*INSTRUCTIONS FOR THE TASK*
Exactly as written, output each of the lines below, with no images.

*SUPPLIED DATA*

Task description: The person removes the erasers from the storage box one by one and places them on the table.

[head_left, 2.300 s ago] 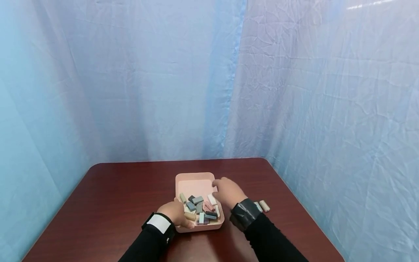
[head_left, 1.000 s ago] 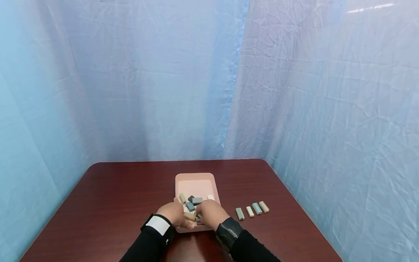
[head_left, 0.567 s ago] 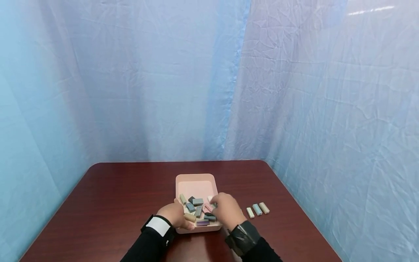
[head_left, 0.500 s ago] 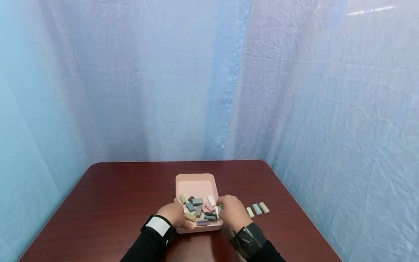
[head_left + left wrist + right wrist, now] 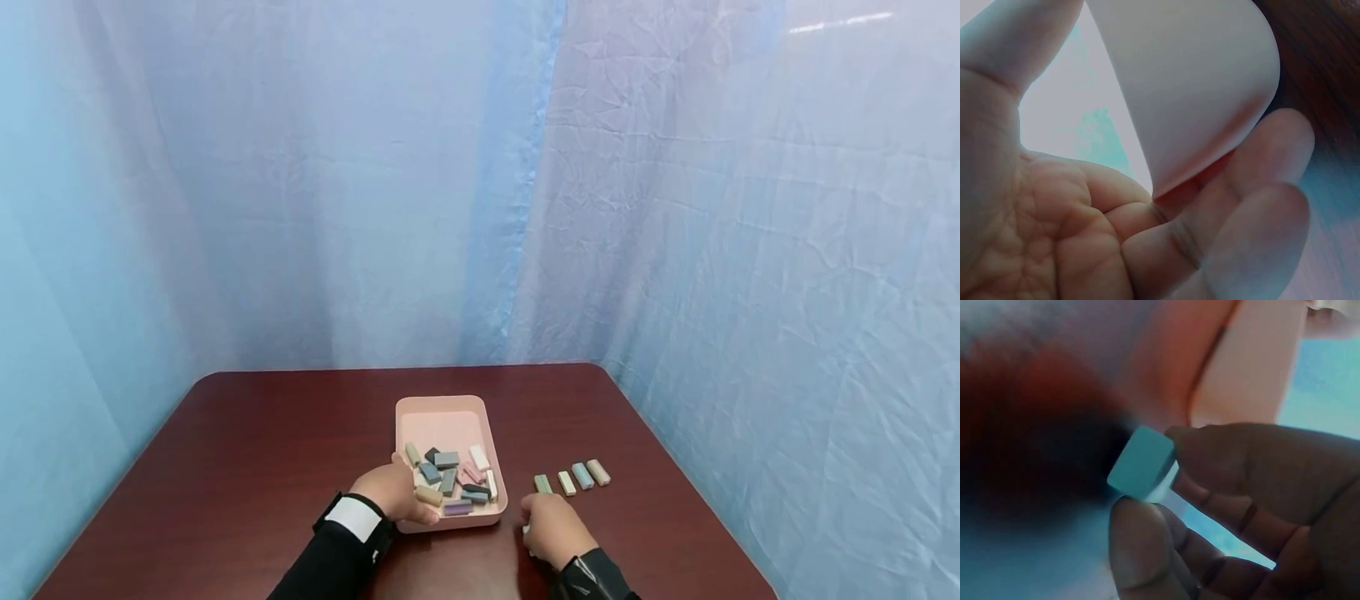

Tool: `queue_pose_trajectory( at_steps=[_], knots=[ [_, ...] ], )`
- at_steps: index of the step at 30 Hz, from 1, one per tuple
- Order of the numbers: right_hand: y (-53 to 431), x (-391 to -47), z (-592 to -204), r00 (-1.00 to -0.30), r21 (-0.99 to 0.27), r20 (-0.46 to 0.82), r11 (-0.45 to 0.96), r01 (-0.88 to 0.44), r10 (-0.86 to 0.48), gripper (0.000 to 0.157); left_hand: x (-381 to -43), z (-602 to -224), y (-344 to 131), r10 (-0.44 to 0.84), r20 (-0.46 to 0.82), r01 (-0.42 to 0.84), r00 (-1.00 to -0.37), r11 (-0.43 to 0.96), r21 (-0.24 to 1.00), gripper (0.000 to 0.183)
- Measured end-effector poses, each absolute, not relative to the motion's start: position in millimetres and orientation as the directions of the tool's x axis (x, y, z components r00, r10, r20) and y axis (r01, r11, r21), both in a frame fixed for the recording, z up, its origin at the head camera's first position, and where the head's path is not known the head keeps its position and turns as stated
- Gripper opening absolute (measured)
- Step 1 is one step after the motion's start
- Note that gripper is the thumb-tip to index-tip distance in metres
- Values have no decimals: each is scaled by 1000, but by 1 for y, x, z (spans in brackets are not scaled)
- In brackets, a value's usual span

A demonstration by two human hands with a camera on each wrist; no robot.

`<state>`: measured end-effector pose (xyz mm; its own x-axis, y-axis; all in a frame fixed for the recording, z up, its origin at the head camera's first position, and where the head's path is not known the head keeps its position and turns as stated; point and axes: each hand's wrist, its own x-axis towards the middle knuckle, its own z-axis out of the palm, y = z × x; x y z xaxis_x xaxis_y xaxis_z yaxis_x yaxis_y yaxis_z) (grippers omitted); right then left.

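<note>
My left hand [image 5: 392, 493] grips the near left corner of a pale pink tray [image 5: 442, 406], thumb at the rim. In the left wrist view its fingers [image 5: 1272, 150] curl under the tray wall [image 5: 1191, 81]. Several small coloured blocks, among them a purple block [image 5: 457, 507] and a tan block [image 5: 429, 495], lie jumbled in the tray's near half. My right hand [image 5: 557, 529] is low over the table, right of the tray. In the right wrist view it pinches a small pale blue-green block [image 5: 1142, 461] between thumb and fingertips.
Right of the tray, a green block [image 5: 543, 483], a cream block [image 5: 566, 483], a light blue block [image 5: 582, 476] and a beige block [image 5: 598, 472] lie in a slanting row on the dark red table [image 5: 300, 433]. Blue curtains [image 5: 360, 208] hang behind and beside it.
My right hand has gone from inside the tray rightward and towards me, carrying a block out. The green block in the row shows again beyond it. My left hand keeps its grip.
</note>
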<state>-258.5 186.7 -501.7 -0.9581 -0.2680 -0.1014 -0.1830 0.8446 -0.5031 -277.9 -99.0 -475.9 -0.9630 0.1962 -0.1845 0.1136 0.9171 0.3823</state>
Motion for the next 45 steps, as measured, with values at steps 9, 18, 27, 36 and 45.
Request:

*TASK SOLUTION*
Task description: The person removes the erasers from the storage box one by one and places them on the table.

[head_left, 2.300 s ago] 
[head_left, 1.000 s ago] 
[head_left, 0.567 s ago] 
[head_left, 0.500 s ago] 
[head_left + left wrist + right wrist, now] 

Tool: `queue_pose_trajectory( at_steps=[_], knots=[ [_, ...] ], )`
- at_steps: index of the step at 30 Hz, from 1, one per tuple
- Order of the numbers: right_hand: y (-53 to 431), x (-391 to -47), z (-592 to -204), r00 (-1.00 to -0.30), r21 (-0.99 to 0.27), r20 (-0.46 to 0.82), r11 (-0.45 to 0.96), r01 (-0.88 to 0.44), r10 (-0.86 to 0.48), gripper (0.000 to 0.157); left_hand: x (-381 to -43), z (-602 to -224), y (-344 to 131), r10 (-0.44 to 0.84), r20 (-0.46 to 0.82), r01 (-0.42 to 0.84), r00 (-1.00 to -0.37), r11 (-0.43 to 0.96), r21 (-0.24 to 1.00), gripper (0.000 to 0.183)
- Measured end-effector poses, each absolute, not relative to the motion's start: position in millimetres and orientation as the directions of the tool's x axis (x, y, z components r00, r10, r20) and y axis (r01, r11, r21), both in a frame fixed for the recording, z up, its origin at the head camera's first position, and where the head's path is not known the head keeps its position and turns as stated
- Gripper opening absolute (measured)
- Step 1 is one step after the motion's start
- Note that gripper is the thumb-tip to index-tip distance in metres
- Values have no decimals: each is scaled by 1000, but by 1 for y, x, z (spans in brackets are not scaled)
- In brackets, a value's usual span

A demonstration by two human hands with a camera on each wrist; no robot.

`<state>`: measured end-effector pose (xyz mm; its own x-axis, y-axis; all in a frame fixed for the recording, z up, its origin at the head camera's first position, and where the head's path is not known the head keeps its position and turns as stated; point and axes: each hand's wrist, its own x-axis towards the middle knuckle, its own z-axis out of the palm, y = z × x; x y z xaxis_x xaxis_y xaxis_z yaxis_x yaxis_y yaxis_z) (grippers omitted); right then left.

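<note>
My left hand [image 5: 392, 493] grips the near left corner of a pale pink tray [image 5: 442, 406], thumb at the rim. In the left wrist view its fingers [image 5: 1272, 150] curl under the tray wall [image 5: 1191, 81]. Several small coloured blocks, among them a purple block [image 5: 457, 507] and a tan block [image 5: 429, 495], lie jumbled in the tray's near half. My right hand [image 5: 557, 529] is low over the table, right of the tray. In the right wrist view it pinches a small pale blue-green block [image 5: 1142, 461] between thumb and fingertips.
Right of the tray, a green block [image 5: 543, 483], a cream block [image 5: 566, 483], a light blue block [image 5: 582, 476] and a beige block [image 5: 598, 472] lie in a slanting row on the dark red table [image 5: 300, 433]. Blue curtains [image 5: 360, 208] hang behind and beside it.
My right hand has gone from inside the tray rightward and towards me, carrying a block out. The green block in the row shows again beyond it. My left hand keeps its grip.
</note>
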<state>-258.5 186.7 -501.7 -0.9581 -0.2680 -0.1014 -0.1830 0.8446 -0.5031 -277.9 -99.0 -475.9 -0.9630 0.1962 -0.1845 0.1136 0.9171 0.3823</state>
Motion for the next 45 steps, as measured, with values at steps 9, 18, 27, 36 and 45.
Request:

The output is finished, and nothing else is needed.